When you’re working at home and IT experts are swarmed left and right with requests, remote workers may be forced to apply some non-standard solutions for urgent requests. Some remote workers even access and share work-related files on personal phones and other devices.
However, files and information sharing through other means may put your company at risk of ransomware attacks and identity frauds. The solution? Make sure that files and information sent using personal accounts are confidential or encrypted.
Gmail has a feature that turns regular emails into confidential ones. With confidential mode on, you can disable forwarding, copying, printing, and downloading emails. It won’t prevent recipients from taking a picture. But, it can prevent unauthorized access and accidental sharing of any part of the email, including all attachments. You can even set an expiration date, after which the recipients won’t be able to view the email anymore.
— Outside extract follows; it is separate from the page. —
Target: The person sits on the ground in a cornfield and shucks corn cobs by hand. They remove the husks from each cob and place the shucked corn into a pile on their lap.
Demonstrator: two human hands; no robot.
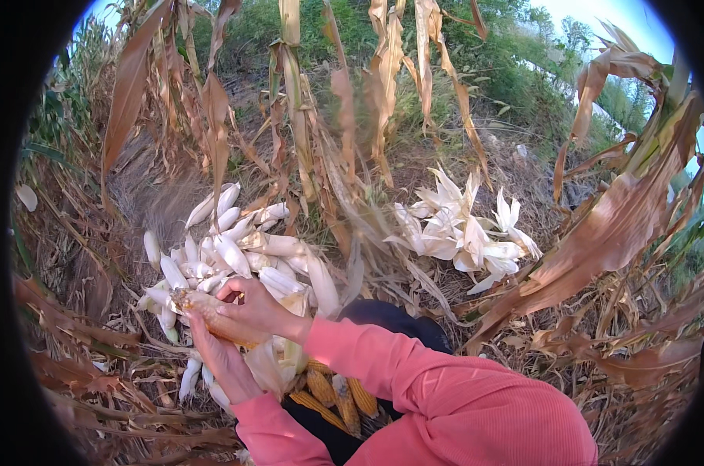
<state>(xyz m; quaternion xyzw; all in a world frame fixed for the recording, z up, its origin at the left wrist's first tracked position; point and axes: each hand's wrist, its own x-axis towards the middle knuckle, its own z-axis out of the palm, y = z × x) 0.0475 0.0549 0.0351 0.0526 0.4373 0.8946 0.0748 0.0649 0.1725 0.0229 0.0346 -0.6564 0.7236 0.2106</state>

Outlook can encrypt email messages and make them inaccessible to unauthorized persons. Only those with the decryption key will be able to decipher the message. You can prevent email forwarding and encrypt Office documents, sheets, and presentations.
Dropbox can be integrated with Microsoft Office 365 accounts too, which means you can send and share password-protected and self-destructing files.
Conclusion - Stay Vigilant to Secure Remote Work
The changes brought by the pandemic have outlasted the virus itself. As such, remote work isn’t the future any more; it’s the present. You need to get better at addressing security risks and cyber threats if we’re going to continue safely working remotely.
As a remote worker, you must remain vigilant and do your part in safeguarding confidential company information. Protecting the companies, we work for from cyberattacks helps ensure company growth and stability in these trying times.
On the other hand, as employers, we need to provide flexibility, direction, and financial stability for our employees and establish safety and security guidelines for safe remote working.